» Assignment: Show every line of the data below that includes the word "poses".
─── Information shown
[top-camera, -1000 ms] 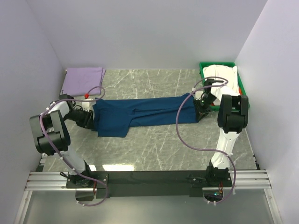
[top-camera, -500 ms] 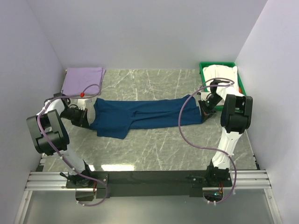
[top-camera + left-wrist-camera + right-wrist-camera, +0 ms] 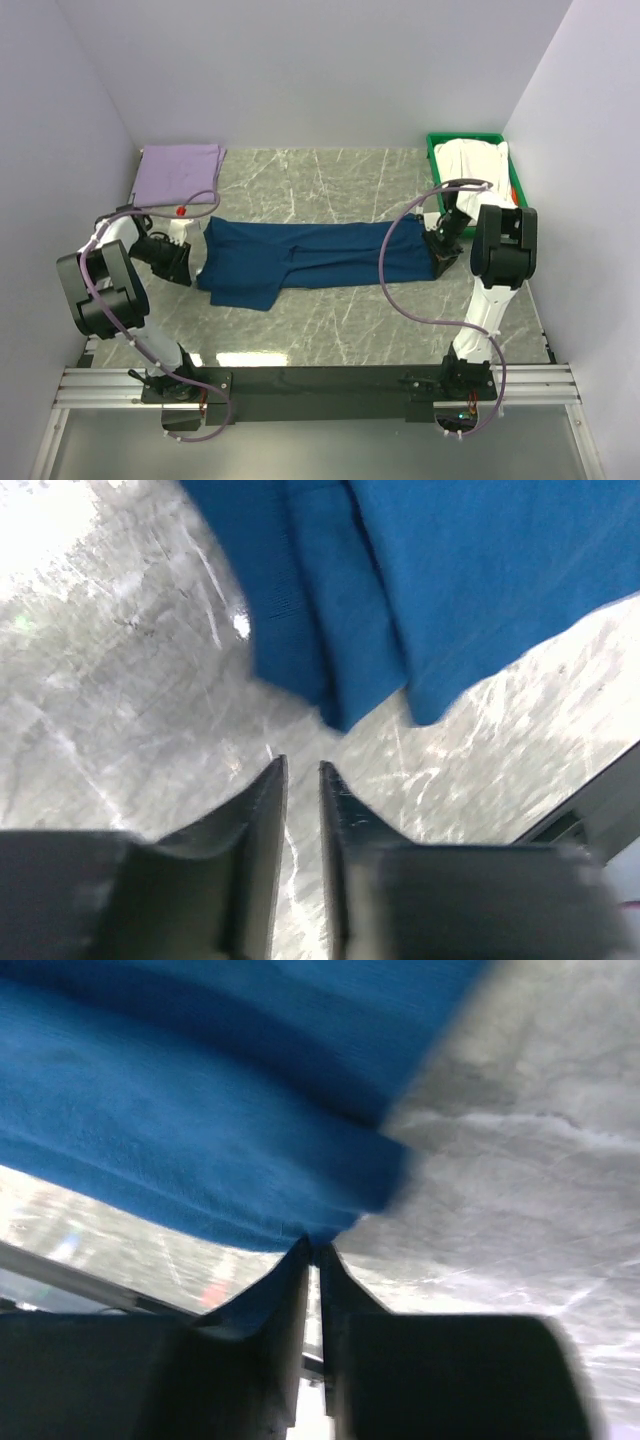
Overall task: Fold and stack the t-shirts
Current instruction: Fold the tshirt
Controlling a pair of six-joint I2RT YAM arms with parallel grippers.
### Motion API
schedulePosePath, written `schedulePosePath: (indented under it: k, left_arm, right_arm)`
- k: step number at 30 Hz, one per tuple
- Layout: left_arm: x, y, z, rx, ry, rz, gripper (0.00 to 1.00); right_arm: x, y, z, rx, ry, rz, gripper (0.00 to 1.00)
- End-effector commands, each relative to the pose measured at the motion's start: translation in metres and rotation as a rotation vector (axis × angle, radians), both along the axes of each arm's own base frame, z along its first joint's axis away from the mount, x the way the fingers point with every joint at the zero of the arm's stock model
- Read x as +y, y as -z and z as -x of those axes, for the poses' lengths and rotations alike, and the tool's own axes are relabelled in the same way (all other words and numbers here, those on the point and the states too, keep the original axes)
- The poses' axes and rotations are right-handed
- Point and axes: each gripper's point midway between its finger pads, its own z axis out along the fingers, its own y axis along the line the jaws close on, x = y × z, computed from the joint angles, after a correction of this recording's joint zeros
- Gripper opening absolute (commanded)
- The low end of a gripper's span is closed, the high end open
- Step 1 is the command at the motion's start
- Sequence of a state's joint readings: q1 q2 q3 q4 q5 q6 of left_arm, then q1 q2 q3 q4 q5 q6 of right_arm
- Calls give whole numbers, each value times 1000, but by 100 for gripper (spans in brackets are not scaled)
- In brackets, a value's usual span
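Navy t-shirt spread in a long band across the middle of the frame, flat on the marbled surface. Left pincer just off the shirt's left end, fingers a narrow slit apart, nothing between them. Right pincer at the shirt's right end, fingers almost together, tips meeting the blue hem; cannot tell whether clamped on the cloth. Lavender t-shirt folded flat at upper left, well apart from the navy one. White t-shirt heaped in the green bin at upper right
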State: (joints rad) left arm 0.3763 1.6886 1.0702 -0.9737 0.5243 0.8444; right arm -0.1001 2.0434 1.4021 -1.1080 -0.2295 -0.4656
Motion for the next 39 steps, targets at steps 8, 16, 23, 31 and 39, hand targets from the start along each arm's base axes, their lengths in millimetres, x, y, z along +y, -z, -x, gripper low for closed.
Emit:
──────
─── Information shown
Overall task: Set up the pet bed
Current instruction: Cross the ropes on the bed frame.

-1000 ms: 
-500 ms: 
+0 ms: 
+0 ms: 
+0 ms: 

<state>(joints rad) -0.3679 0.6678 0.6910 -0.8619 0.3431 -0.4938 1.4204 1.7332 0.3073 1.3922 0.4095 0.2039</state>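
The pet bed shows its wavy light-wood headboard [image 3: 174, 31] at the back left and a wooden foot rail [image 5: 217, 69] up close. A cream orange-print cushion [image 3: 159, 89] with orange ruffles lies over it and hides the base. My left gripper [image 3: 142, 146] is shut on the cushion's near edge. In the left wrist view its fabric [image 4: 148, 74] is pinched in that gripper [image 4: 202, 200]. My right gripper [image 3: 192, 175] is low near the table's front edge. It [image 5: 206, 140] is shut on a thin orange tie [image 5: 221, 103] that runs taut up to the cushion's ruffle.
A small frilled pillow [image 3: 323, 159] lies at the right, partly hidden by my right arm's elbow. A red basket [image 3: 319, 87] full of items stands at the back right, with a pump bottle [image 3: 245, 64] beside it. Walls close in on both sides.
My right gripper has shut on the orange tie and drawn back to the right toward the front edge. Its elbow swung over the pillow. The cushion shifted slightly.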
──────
» Exercise answer:
- Read x as +y, y as -z and z as -x of those axes, for the poses' lengths and rotations alike, and the tool's own axes are relabelled in the same way (all other words and numbers here, those on the point and the states too, keep the original axes)
- The poses' axes and rotations are right-handed

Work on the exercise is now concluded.